There have been concerns that CBDCs like the digital yuan, which encourage depositors to transfer their money into safer, central bank-backed wallets, could weaken the private banking system. This is doubtful, however, according to Turrin, because of the digital yuan’s design, which excludes the possibility of interest and puts a limit on the amount that users can send.
Who wants to make a bet on society that the aggregate of all that retail economic activity won’t be used one day for ill?” said Dante Disparte, Circle.
Dante Disparte, chief strategy officer of Circle, the company that created the USDC stablecoin with a set value to the dollar, claims that this raises concerns about whether central banks are acting beyond of their authority when it comes to CBDCs. Making low-level decisions on how citizens use their money is far outside of a central bank’s key competences, according to him. The fundamental role of a central bank is to assure sustainable economic growth by managing the money supply, he claims.

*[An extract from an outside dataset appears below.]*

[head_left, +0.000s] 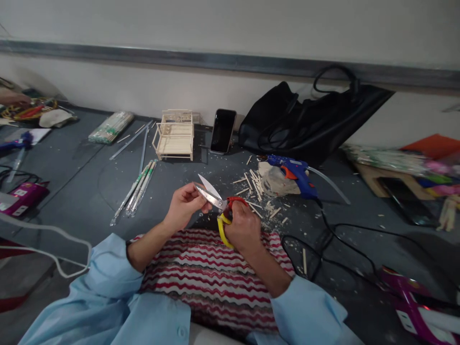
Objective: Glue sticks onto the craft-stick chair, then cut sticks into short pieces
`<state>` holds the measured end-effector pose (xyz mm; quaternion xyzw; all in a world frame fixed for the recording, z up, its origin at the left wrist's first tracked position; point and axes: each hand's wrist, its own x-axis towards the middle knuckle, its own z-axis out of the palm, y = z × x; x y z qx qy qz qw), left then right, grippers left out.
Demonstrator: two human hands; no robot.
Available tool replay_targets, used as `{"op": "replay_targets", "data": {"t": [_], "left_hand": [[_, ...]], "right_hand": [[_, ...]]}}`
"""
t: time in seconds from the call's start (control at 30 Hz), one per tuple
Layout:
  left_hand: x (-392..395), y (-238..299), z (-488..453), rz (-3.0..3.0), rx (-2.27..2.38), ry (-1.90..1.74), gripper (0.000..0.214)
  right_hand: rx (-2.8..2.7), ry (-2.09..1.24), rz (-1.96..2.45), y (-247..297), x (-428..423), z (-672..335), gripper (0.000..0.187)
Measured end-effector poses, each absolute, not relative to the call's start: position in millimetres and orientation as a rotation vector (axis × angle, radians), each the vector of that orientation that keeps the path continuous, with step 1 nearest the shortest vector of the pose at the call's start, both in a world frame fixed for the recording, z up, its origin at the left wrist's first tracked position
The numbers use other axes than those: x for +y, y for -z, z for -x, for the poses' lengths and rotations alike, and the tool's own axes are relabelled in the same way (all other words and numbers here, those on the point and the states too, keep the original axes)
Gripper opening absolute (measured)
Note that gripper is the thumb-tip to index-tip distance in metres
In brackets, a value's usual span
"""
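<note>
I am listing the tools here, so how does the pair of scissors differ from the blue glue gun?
The scissors are in the hands: the right hand grips the red and yellow handles, the left hand touches the open blades. The glue gun lies untouched on the grey surface. The scissors show bare metal; the glue gun is blue with an orange trigger. Both are hand tools.

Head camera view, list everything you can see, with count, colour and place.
scissors: one, red and yellow handles, open, held mid-frame
wooden bench model: one, pale, by the wall
phone: one, black, leaning on the wall
bag: one, black, right of phone
glue gun: one, blue, before the bag
stick offcuts: many, pale, beside glue gun
wrapped sticks: several, clear wrappers, left of scissors
striped cloth: one, red and white, on the lap
left hand: one, fingers pinching a blade
right hand: one, gripping the handles
</note>
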<state>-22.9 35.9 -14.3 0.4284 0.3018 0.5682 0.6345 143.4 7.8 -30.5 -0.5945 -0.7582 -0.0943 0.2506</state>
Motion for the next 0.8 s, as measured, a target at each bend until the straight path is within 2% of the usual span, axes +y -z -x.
{"op": "replay_targets", "data": {"t": [0.17,0.4,0.63,0.8], "left_hand": [[39,14,24,-0.93,0.636,-1.27,0.022],[45,14,29,-0.858,0.511,-1.243,0.015],[45,17,31,-0.887,0.531,-1.213,0.026],[46,16,29,-0.911,0.555,-1.233,0.03]], "right_hand": [[-2.028,0.298,1.603,23,8,-149,0.011],[-1.873,0.105,1.669,13,10,-164,0.028],[-2.019,-0.03,1.462,15,6,-155,0.024],[-2.038,0.014,1.478,16,5,-152,0.024]]}}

“You stopped being a central bank and started being a high street bank if you’re adopting micro-level, digital-wallet-level retail payments policy,” claims Disparte. It’s a feature, not a bug, that there is a gap between the central bank, the banking system, your wallet, and your money.

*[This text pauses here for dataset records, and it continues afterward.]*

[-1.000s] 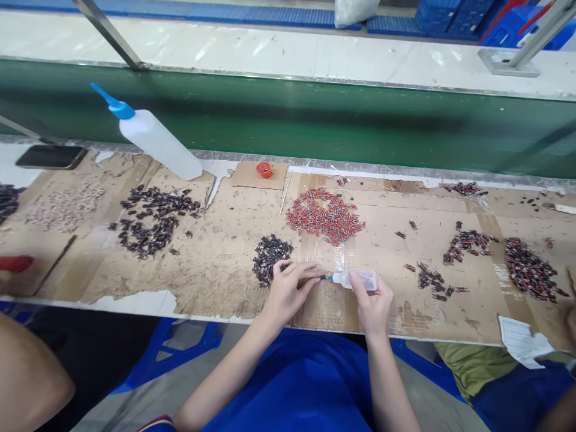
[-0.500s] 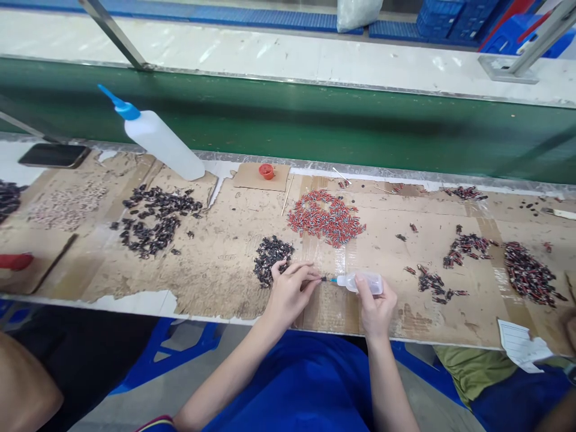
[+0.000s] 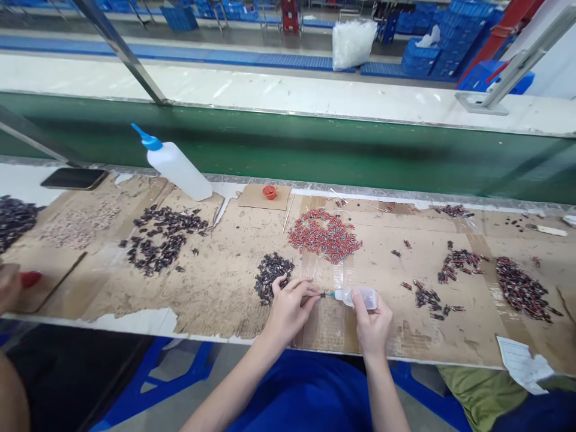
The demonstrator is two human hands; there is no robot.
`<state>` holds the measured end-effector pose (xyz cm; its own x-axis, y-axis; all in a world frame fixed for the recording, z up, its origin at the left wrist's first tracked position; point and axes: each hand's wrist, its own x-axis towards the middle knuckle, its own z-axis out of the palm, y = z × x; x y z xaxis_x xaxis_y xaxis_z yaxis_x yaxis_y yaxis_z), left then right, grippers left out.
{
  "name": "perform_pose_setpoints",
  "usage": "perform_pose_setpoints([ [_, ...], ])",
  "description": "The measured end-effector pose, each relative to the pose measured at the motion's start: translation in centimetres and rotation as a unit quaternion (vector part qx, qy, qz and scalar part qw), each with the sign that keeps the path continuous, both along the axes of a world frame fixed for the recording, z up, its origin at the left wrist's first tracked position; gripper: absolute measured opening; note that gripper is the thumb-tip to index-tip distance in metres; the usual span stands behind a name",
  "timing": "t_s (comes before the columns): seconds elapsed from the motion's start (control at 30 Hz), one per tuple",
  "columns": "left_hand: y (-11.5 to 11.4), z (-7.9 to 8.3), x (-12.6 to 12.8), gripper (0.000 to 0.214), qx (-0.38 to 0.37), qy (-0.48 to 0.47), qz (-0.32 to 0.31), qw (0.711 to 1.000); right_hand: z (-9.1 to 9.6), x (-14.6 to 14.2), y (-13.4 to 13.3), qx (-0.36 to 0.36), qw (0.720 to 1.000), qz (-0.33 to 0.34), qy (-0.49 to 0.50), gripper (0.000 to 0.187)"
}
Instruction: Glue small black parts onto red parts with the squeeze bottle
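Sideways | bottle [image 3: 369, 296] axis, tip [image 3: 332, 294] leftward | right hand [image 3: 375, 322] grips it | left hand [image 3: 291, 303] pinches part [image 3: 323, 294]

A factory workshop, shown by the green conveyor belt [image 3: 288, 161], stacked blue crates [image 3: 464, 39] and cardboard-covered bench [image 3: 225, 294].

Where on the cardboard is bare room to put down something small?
Mainly between the middle black pile and the scattered black pile; also right of the red pile, before loose pieces. Crowded: by the left hand and at the mixed piles on the right.
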<state>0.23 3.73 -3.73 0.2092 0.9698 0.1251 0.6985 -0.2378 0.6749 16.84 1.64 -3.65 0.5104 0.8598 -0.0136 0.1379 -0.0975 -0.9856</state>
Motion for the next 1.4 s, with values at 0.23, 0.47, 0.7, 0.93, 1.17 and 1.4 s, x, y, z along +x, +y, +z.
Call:
perform_pose_setpoints([
  [0.23,2.2,0.9,-0.8,0.015,-0.056,0.005,-0.073,0.996,-1.0,1.0,-0.4,0.101,0.983,-0.149,0.027,0.037],
  [0.47,6.7,1.9,0.7,0.014,0.044,0.134,-0.095,0.985,-0.5,1.7,1.1,0.09,0.987,-0.13,-0.029,0.044],
  [0.7,8.4,0.4,2.4,0.015,0.104,0.242,-0.179,0.948,-1.0,1.4,1.9,0.015,0.984,-0.124,-0.126,0.038],
  [0.93,5.7,1.9,0.6,0.035,0.127,0.111,-0.186,0.968,0.3,0.2,-0.7,0.15,0.952,-0.163,-0.212,0.04],
  [1.17,0.6,4.1,1.9,0.022,-0.066,-0.251,-0.119,0.958,2.5,-3.6,-2.7,0.112,0.988,-0.017,0.1,0.02],
  [1.4,-1.1,3.5,2.6,0.022,-0.137,-0.353,-0.016,0.925,1.8,-3.9,-2.1,0.091,0.962,-0.014,0.258,0.022],
])
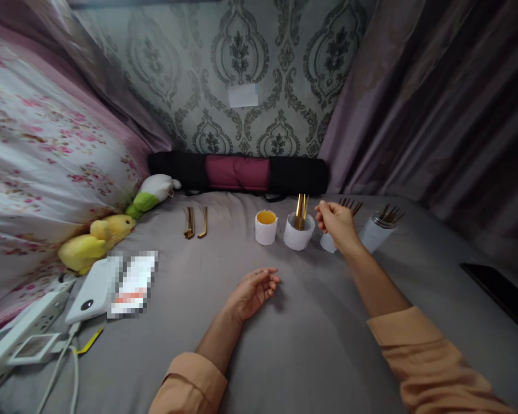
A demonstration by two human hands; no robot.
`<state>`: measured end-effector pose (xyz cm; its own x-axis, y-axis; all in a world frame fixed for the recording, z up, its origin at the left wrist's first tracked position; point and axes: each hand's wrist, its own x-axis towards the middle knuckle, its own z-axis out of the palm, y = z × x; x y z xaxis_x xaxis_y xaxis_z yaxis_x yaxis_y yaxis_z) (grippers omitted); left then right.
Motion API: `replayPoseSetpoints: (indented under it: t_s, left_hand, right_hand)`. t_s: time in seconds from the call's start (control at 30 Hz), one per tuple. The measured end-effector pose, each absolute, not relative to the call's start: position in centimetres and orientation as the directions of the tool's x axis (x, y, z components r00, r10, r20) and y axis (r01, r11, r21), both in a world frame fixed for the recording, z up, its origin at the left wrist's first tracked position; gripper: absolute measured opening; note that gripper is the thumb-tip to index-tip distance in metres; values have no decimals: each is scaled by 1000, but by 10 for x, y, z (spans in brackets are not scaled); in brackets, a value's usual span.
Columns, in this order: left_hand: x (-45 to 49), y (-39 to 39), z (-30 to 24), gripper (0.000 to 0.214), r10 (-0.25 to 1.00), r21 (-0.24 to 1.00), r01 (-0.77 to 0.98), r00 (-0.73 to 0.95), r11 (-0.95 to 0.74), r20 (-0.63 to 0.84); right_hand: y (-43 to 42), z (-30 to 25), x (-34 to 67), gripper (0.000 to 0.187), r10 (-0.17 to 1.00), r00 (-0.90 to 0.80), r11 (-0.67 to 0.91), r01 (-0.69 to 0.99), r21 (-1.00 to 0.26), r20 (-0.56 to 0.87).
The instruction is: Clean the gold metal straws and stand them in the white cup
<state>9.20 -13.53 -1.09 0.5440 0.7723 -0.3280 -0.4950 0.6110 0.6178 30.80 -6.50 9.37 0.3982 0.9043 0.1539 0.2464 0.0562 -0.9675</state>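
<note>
You're getting no readable text or numbers here. The packet [134, 277] is showing an orange-red band [129, 297], pixelated past reading; the white device [90, 283] beside it is showing you a dark round mark [87, 305].

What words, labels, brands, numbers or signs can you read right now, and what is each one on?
None can be read.
White-and-orange packet: pixelated, unreadable.
White device with a round dark spot: no lettering I can make out.
Yellow tag by the cables: too small to read.
White card on the wall: no writing discernible.
White-wrapped cups: no writing discernible.
</note>
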Motion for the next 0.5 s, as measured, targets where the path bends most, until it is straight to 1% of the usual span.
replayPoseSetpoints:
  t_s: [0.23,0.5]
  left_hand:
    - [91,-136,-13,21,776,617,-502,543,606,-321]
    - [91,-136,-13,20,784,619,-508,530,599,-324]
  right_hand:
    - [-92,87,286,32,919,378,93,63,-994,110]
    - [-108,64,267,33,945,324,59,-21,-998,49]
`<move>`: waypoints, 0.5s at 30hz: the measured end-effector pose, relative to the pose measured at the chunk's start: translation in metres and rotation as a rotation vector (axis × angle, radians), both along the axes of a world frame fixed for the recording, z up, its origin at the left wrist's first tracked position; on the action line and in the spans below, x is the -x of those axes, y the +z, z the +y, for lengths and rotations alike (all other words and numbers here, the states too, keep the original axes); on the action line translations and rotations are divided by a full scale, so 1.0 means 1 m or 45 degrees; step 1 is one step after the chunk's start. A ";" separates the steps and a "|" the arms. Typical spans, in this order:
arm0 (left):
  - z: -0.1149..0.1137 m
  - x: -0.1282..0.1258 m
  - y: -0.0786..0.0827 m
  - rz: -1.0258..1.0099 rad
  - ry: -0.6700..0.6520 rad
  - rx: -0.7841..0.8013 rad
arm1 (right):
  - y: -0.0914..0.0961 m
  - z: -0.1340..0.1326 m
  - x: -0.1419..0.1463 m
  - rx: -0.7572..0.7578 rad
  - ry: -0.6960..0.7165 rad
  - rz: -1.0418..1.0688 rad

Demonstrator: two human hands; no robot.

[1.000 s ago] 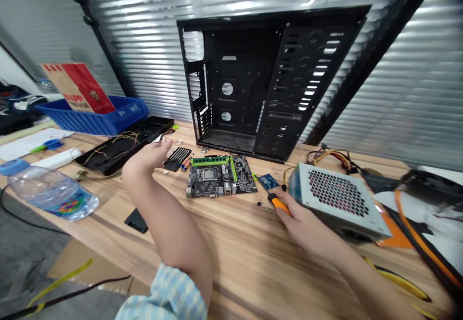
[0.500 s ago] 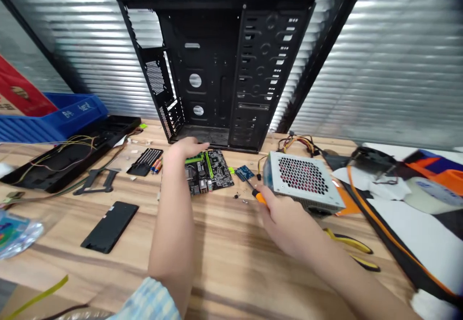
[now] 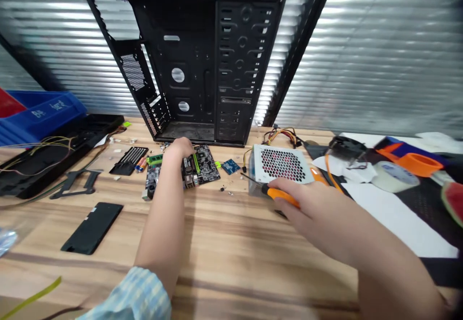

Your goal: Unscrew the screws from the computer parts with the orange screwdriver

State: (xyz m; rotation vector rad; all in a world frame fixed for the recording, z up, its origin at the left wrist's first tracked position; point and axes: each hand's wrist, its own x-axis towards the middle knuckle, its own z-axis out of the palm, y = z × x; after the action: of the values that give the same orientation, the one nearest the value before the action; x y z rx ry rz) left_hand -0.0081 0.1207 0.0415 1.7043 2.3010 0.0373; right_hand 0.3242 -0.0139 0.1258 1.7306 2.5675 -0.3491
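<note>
My left hand (image 3: 179,147) reaches forward onto the far edge of a small motherboard (image 3: 204,165) lying flat on the wooden table (image 3: 231,243), its fingers curled down over the board. A green memory stick (image 3: 155,158) shows just left of that hand. My right hand (image 3: 314,209) is closed round an orange-handled screwdriver (image 3: 280,194), whose shaft points left toward the board, in front of a grey power supply (image 3: 280,165). An empty black computer case (image 3: 195,64) stands open behind the board.
A black bit holder (image 3: 128,160), a bracket (image 3: 74,182) and a black phone (image 3: 92,220) lie at the left, by a black side panel (image 3: 54,144) and blue bin (image 3: 39,112). A small blue card (image 3: 230,166) and loose screws lie near the board. Tape rolls and cables crowd the right.
My left hand came down from the air onto the motherboard's far edge. My right hand, still holding the screwdriver, shifted in front of the power supply. The view swung right.
</note>
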 end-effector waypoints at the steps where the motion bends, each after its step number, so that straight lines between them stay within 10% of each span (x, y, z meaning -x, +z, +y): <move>1: -0.001 0.000 0.002 0.004 0.002 0.006 | 0.002 -0.001 0.001 -0.002 0.001 -0.033; 15: -0.006 0.000 0.011 -0.002 0.038 0.006 | 0.009 -0.002 0.011 0.020 -0.048 -0.295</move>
State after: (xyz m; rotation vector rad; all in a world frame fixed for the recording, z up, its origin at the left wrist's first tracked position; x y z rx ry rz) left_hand -0.0081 0.1144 0.0522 1.6675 2.3235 0.0391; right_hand 0.3131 -0.0164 0.1345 1.7041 2.3665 -0.1582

Disparte argues that it would be unwise to count on public-sector organisations to make the best decisions on the future of digital payments considering their past history with digital transformation. He continues by saying that a centralised CBDC has significant cybersecurity and obsolescence risks, and that if it becomes the predominant electronic money standard, individuals will have few options if it fails.
And regardless of how strong precautions are around CBDCs, according to Disparte, completely traceable digital currency might end up being too fascinating of a tool for the authorities. Who wants to take on society that the collection of all that retail economic activity won’t eventually be used for ill?, he asks.
Veneris questions whether customers should feel any better about having faith their financial history to the private sector in light of high-profile cases of big tech companies misusing user data. However, he acknowledges that a CBDC has the potential to provide governments new levels of power over citizens.
However, one of the merits of the cryptographic fundamentals that support digital currencies is the capacity to audited and verifiable regulations into their operation. This programmability opens the door to the possibility of directly implementing financial regulations into digital currencies in order to safeguard citizens and stop criminal activity, allowing for easy direct public oversight.
He says, “I can prove to you that the code is valid and that, cryptographically, it represents what I told you it represents. The CBDCs will always be a little slower if all these cryptographic concepts are used, but it’ll be more fair.”